REQUIRED ACTION: Return all of the lines below exactly as they are.
[Start of Attachment]
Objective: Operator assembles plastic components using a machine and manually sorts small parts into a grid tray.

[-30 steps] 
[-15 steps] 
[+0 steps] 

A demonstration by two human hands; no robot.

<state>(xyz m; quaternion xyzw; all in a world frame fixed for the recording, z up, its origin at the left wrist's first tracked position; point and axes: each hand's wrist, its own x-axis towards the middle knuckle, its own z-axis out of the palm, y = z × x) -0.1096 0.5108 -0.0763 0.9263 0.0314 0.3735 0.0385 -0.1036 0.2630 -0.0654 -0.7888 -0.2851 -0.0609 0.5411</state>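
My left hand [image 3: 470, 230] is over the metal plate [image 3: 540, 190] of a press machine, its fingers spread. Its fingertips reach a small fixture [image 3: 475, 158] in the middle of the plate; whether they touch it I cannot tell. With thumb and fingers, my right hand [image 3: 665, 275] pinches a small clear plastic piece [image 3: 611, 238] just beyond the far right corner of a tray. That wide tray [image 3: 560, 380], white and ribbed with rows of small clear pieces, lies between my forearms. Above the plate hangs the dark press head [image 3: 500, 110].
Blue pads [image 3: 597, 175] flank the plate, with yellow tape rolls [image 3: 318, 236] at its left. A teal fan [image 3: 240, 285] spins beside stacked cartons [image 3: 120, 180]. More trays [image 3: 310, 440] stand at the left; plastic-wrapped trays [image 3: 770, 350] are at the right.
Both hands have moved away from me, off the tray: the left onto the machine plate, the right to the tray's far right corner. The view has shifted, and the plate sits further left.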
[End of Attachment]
RESPONSE FOR THIS EXERCISE:
Objective: Operator assembles plastic components using a machine and manually sorts small parts into a grid tray.

[-30 steps] 
[-15 steps] 
[+0 steps] 

A demonstration by two human hands; no robot.

<state>(xyz m; quaternion xyzw; all in a world frame fixed for the recording, z up, its origin at the left wrist's first tracked position; point and axes: each hand's wrist, its own x-axis towards the middle knuckle, its own z-axis out of the palm, y = z × x) -0.1096 0.5108 -0.0763 0.9263 0.0314 0.3735 0.0385 -0.1036 0.2630 -0.0654 -0.7888 -0.2851 -0.0609 0.5411</state>
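My left hand [image 3: 470, 230] is over the metal plate [image 3: 540, 190] of a press machine, its fingers spread. Its fingertips reach a small fixture [image 3: 475, 158] in the middle of the plate; whether they touch it I cannot tell. With thumb and fingers, my right hand [image 3: 665, 275] pinches a small clear plastic piece [image 3: 611, 238] just beyond the far right corner of a tray. That wide tray [image 3: 560, 380], white and ribbed with rows of small clear pieces, lies between my forearms. Above the plate hangs the dark press head [image 3: 500, 110].
Blue pads [image 3: 597, 175] flank the plate, with yellow tape rolls [image 3: 318, 236] at its left. A teal fan [image 3: 240, 285] spins beside stacked cartons [image 3: 120, 180]. More trays [image 3: 310, 440] stand at the left; plastic-wrapped trays [image 3: 770, 350] are at the right.
Both hands have moved away from me, off the tray: the left onto the machine plate, the right to the tray's far right corner. The view has shifted, and the plate sits further left.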

What has been written completes the answer.